__Given material__.
--- START ---

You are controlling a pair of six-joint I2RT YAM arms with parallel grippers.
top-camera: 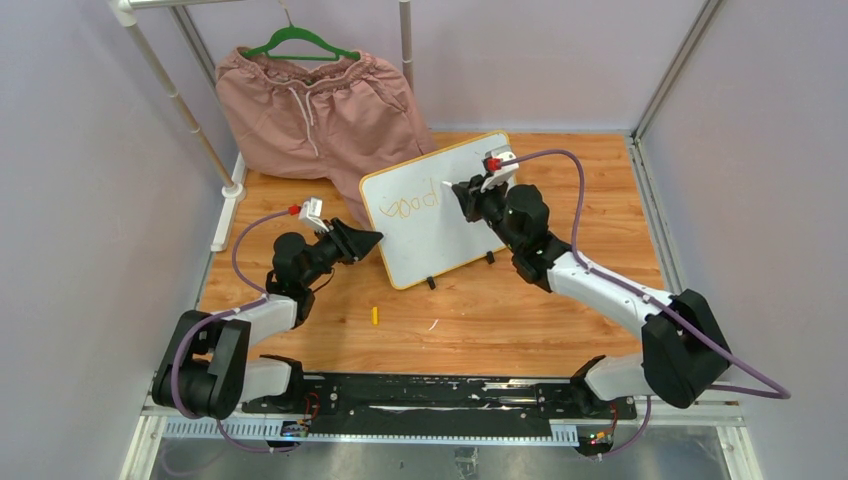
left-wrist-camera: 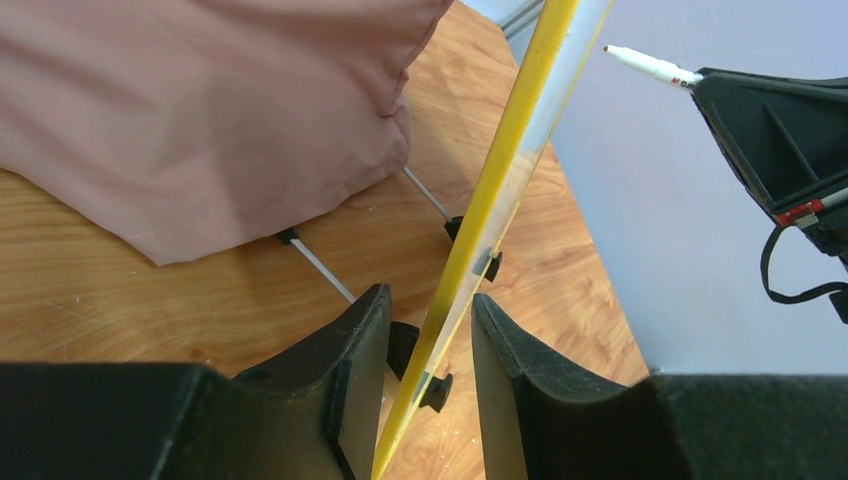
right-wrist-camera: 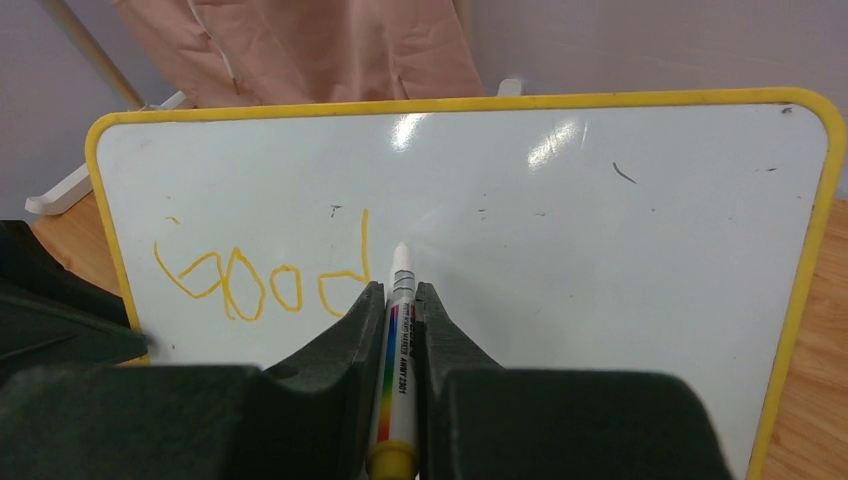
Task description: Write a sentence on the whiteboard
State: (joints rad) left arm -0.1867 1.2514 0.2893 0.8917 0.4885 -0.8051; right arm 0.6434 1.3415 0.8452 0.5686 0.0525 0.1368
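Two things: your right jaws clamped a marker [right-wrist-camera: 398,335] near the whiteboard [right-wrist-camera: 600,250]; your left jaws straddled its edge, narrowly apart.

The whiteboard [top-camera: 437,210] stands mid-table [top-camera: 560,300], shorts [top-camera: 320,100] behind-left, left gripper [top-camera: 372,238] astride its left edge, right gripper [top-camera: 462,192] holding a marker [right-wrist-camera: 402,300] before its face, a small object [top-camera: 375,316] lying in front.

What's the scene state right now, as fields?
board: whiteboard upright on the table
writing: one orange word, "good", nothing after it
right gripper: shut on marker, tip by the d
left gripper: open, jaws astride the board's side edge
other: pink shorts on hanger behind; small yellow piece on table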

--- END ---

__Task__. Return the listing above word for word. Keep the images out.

__Result of this task__.
You are controlling a pair of six-joint I2RT YAM arms with parallel grippers.
top-camera: 
left-wrist-camera: 
right-wrist-camera: 
Task description: Write a sentence on the whiteboard
State: (joints rad) left arm -0.1867 1.2514 0.2893 0.8917 0.4885 -0.8051; right arm 0.6434 1.3415 0.8452 0.5686 0.0525 0.1368
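Two things: your right jaws clamped a marker [right-wrist-camera: 398,335] near the whiteboard [right-wrist-camera: 600,250]; your left jaws straddled its edge, narrowly apart.

The whiteboard [top-camera: 437,210] stands mid-table [top-camera: 560,300], shorts [top-camera: 320,100] behind-left, left gripper [top-camera: 372,238] astride its left edge, right gripper [top-camera: 462,192] holding a marker [right-wrist-camera: 402,300] before its face, a small object [top-camera: 375,316] lying in front.

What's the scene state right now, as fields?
board: whiteboard upright on the table
writing: one orange word, "good", nothing after it
right gripper: shut on marker, tip by the d
left gripper: open, jaws astride the board's side edge
other: pink shorts on hanger behind; small yellow piece on table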

With this, the exercise has been completed.